Hi,
keep in mind, that on 64-bit systems pointer is 8 bytes long.
Regards,
Andrej
On 01/12/2011 03:40 PM, ratheesh k wrote:
> I wrote program to make c array simple. I have added comments in
> between so that my student could understand it easily.
> Could you please check whether this comments are correct. Could you
> correct me if i am wrong. Thanks in advance.

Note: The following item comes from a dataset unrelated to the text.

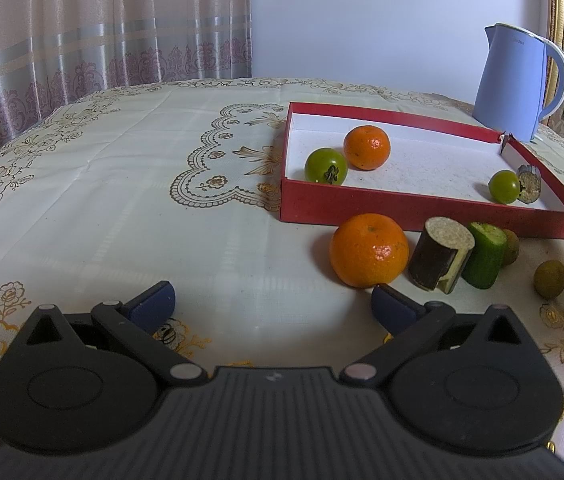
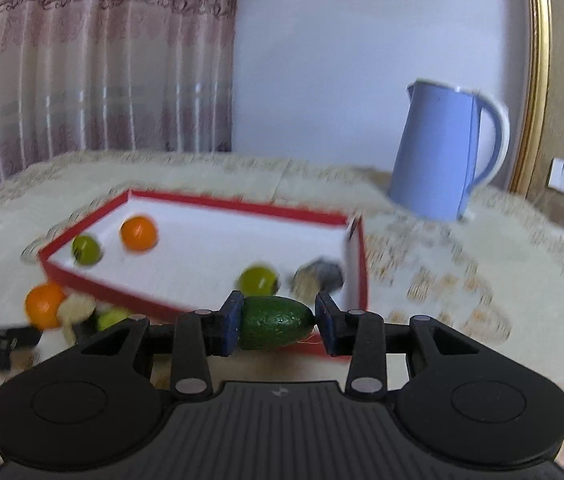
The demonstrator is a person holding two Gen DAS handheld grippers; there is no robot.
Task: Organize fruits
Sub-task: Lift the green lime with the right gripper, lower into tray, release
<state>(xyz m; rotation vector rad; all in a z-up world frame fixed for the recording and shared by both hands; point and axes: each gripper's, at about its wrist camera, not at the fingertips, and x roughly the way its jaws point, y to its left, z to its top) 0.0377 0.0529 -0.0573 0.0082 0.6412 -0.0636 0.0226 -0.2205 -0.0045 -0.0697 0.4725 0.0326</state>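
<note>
A red box [image 1: 402,204] with a white floor holds an orange [image 1: 367,147], two green tomatoes [image 1: 326,165] [image 1: 504,186] and a dark cut piece [image 1: 530,184]. On the cloth before it lie a big orange [image 1: 369,256], a dark cylinder [image 1: 442,256], a cucumber piece [image 1: 485,255] and two small yellow-green fruits [image 1: 550,279]. My left gripper [image 1: 274,308] is open and empty, just left of the big orange. My right gripper [image 2: 276,322] is shut on a dark green avocado [image 2: 274,322], held above the red box's [image 2: 202,200] near edge.
A blue kettle [image 1: 518,84] stands behind the box at the back right; it also shows in the right wrist view [image 2: 442,152]. A patterned tablecloth [image 1: 122,200] covers the table. Curtains hang at the back left.
</note>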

> ********************************************************************************************************************************************************
> # include <stdio.h>
>
> int functionA(int (*ptr)[10])
> {
> /* passing array address. */
>
> /* ptr pointer to an array and &ptr is the pointer to array pointer
> Both are of size 4 bytes */
> printf("sizeof(ptr) = %ld\n", sizeof(ptr));
> printf("sizeof(&ptr) = %ld\n", sizeof(&ptr));
>
> /* if ptr is incremented . ptr + 10*4 will be the answer */
> printf("pointer address ptr=%p ptr+1=%p\n" , ptr ,ptr+1);
>
> /*since ptr is an array pointer ; element are accessed like (*ptr[0])
> */
> printf("access memory ptr=%d\n" , (*ptr)[0] );
> /* we could do this by *(*ptr)+0); this is
> same as **ptr
> */
> printf("access memory **ptr=%d\n" , (**ptr) );
>
> /* access memory at *(*ptr+1)) */
> printf("access memory *(*ptr+1)=%d\n" , *(*ptr+1) );
>
> return 0;
> }
>
> int functionB(int *abc )
> {
> /* address of first element is passed */
>
> /* sizof pointer is 4 bytes */
> printf("sizeof(abc) = %ld\n" ,sizeof(abc));
>
> /* pointer increment will point to next element. pointes is of type (int *)
> */
> printf("pointer address abc=%p abc+1=%p\n", abc ,abc+1 );
> /* we could access memory locations by dereferencing each location */
>
> printf("access memory at *(abc)=%d, *(abc+1)=%d\n" , *abc ,*(abc+1));
> }
>
> int functionC(int pqr[])
> {
> /* prq[] is same as char *abc (in functionA ). eventhough we have
> pqr[] declaration
> compiler will treat this as simple char *pqr.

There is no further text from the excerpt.